In 1817, when Johan Wolfgang Dobereiner was putting together his law of triads, none of these things were known - isotopes, nuclear binding energy and ionization energy. No one knew that mass and energy were equivalent. No one knew exactly how atoms interact with each other, why they give off light and other radiation and how they transmit heat. No one knew how the fundamental forces make atoms what they are. All they knew was that the Earth seemed to be composed of a growing list of various simple substances, substances that seemed at the time to be fundamental, meaning they can't be broken down into anything smaller, and that some substances reacted with other substances to make yet different substances and others did not react at all. Unknown to researchers of this time, they were taking the first steps toward an amazing new era of science.

Friday, February 7, 2014

History of the Periodic Table Part 1: From Alchemy to Mendeleev

Memorizing the periodic table and old dead guys is a quick way to turn people off chemistry. But, like many things, the background and context bring it to life. For teachers, I hope this is a refreshing second look. I this six-part series of articles, we will explore not only the timeline itself but some aspects that are less often discussed, such as how the concept and measurement of atomic mass was developed, how X-ray spectroscopy works and what it has to do with the periodic table, what actinides and lanthanides are and why they are kept separate. We will also explore the rare earths in particular and why their story is currently newsworthy, Finally we will close with a glimpse into the table's future.

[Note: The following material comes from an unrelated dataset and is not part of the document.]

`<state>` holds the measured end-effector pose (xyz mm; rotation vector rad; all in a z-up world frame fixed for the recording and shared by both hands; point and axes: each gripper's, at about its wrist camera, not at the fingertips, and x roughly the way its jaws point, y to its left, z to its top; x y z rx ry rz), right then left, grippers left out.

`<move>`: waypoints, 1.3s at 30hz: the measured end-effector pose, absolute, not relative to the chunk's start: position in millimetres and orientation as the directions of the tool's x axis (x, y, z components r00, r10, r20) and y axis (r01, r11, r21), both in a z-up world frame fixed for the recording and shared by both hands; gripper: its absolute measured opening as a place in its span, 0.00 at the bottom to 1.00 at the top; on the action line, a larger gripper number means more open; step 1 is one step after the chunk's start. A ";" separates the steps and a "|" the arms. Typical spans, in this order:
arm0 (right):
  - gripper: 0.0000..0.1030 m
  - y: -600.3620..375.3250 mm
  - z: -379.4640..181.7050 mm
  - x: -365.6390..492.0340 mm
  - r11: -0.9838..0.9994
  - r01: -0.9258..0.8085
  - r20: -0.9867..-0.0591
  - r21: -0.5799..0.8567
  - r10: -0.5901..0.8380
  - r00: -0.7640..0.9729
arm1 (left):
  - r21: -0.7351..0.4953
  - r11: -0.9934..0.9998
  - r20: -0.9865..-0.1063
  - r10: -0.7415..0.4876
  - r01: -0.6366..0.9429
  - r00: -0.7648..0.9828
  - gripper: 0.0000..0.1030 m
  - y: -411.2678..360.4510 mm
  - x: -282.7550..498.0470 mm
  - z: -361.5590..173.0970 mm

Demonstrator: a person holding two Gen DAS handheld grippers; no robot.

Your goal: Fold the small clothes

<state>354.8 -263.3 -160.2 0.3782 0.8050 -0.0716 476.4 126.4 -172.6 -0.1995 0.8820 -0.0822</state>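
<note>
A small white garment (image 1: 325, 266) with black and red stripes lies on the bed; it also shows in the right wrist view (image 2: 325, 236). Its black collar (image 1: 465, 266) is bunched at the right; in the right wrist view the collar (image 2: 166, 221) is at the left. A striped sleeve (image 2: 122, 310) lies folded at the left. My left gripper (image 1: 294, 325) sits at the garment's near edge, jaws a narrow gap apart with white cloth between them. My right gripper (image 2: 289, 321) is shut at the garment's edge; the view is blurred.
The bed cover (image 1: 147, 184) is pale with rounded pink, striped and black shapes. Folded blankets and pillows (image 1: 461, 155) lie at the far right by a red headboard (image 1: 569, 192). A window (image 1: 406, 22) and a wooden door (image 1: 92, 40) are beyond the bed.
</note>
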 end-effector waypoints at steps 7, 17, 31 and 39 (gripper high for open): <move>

There are fascinating tales of mystery, intrigue, competition and greed behind the evolution of chemistry, and the history of the periodic table is really about that. It is about how magic evolved into science, and yet the elements themselves are interesting in their own right. They are puzzles and their relationships to one other offer clues into the deepest nature of the atom itself. We will explore this in detail in this series. We may be surprised to to find that the periodic table we all had to learn may be about to change.

Here is Wikipedia's classic periodic table of elements:

DePiep;Wikipedia
My favourite table comes from the Royal Society of Chemistry (RSC). If you click on any element there you will get a scroll-down index of all kinds of information about it. Wikipedia also does a good job if you want to search an individual element by name. If you look up iron for example, you will see a photo of it and a useful chart at the right with electron configuration (we'll find out why this is so important), melting point, oxidation states, etc.

The following 11-minute video is a nicely done introduction to the history of the periodic table created by CrashCourse.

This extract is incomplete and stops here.